Pero ahora, desde que Julianna estaba hospitalizada, estaba preocupado por ella.

Así que, estuviera ocupado en lo que estuviera, siempre llevaba el teléfono consigo.

Edwin tomó el teléfono y se encontró con una llamada del hospital.

Frunciendo el ceño, contestó enseguida.

—Hola….

Entonces sonó la voz temblorosa de un guardaespaldas.

—¡Señor Keaton, algo…

malo ha sucedido!

El corazón de Edwin dio un vuelco.

—¿Qué ha pasado?

—Señora Keaton…

La Señora Keaton ha desaparecido.

Edwin sintió como si le hubiera explotado el cerebro y alguien le hubiera disparado justo en el corazón.

El cielo se caía de golpe.

—¿La han buscado todos?

¿Cómo desapareció?

El guardaespaldas murmuró.

—La Señora Keaton…

La Señora Keaton salió por la ventana del baño.

Y ahora, ella no se encuentra en ninguna parte…

—¿Qué?

—Edwin resopló y se levantó de un tirón.

Y como se había levantado con tanta violencia, la silla giratoria de cuero que tenía detrás se había estampado contra la pared, muy por detrás de él.

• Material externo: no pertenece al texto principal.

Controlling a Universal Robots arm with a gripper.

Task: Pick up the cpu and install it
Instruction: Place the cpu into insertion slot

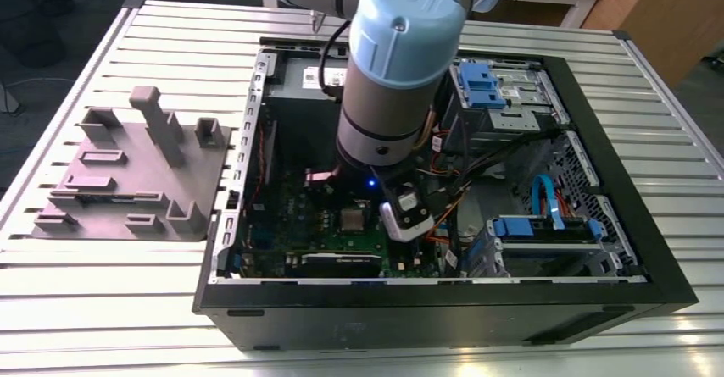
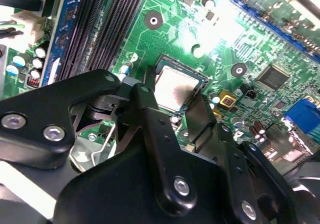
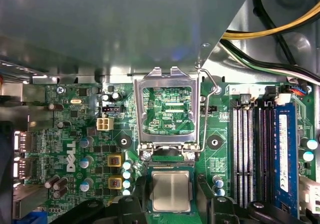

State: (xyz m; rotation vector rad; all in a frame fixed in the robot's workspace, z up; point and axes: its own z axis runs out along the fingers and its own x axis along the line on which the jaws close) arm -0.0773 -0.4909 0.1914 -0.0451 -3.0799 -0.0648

Todos se quedaron mirándole asustados mientras salía de la sala.

—¿Qué ha pasado?

—¿Qué ocurre?

¿Por qué el Señor Keaton tiene tanta prisa por irse?

Un superior junto a Edwin había oído vagamente la conversación por teléfono.

—¡Parece que ha pasado algo en el hospital!

—¿Ah?

El Señor Keaton está muy ansioso.

¿Podría ser que la Señora Reece tenga un aborto involuntario?

—¡Cállate!

Si el Señor Keaton oyera eso, sufrirías las consecuencias.

…

Veinte minutos después, Edwin estaba en el hospital.

Siguió pisoteándolo en su camino.

En la sala, los guardaespaldas, las enfermeras y los demás estaban todos muertos de miedo.

—¿Qué hacemos?

Comprobar la cámara de vigilancia y ver si la Señora Keaton ha salido del hospital.

—Todo está bien.

¿Por qué la Señora Keaton quería huir?

Discutían presas del pánico.

Pronto llegó Edwin.

Entró con cara sombría, como si fuera un lobo salido de la nada, con aspecto malicioso y feroz.

—¡Señor Keaton!

—¿La has encontrado?

—No, no lo hemos hecho.

—Los guardaespaldas tartamudeaban.

La cara de Edwin se ensombreció.

—Un montón de basura.

No me puedo creer que, con tantos de ustedes mirando, haya podido desaparecer así.

—Nosotros…

Nosotros…

Edwin estaba ahora abrumado por la ansiedad y no estaba de humor para seguir con su responsabilidad.

—Date prisa y encuéntrala.

—Sí.

Estamos en ello.

…

Justo así, todo el mundo empezó a buscar a Julianna.

Mientras tanto, Savion hizo que todos los guardaespaldas y sirvientes de la familia Keaton se unieran también a la búsqueda.

—¡Julianna!

Julianna…

—Los ojos de Edwin estaban inyectados en sangre mientras golpeaba la cama de la sala.

Sabía que Julianna no le había perdonado.

Eso explicaba por qué Julianna había estado actuando tan dócilmente estos días.

Resultó que ya había planeado todo esto mucho antes.

Para que abandonara la alerta, Julianna fingió estar en paz con él.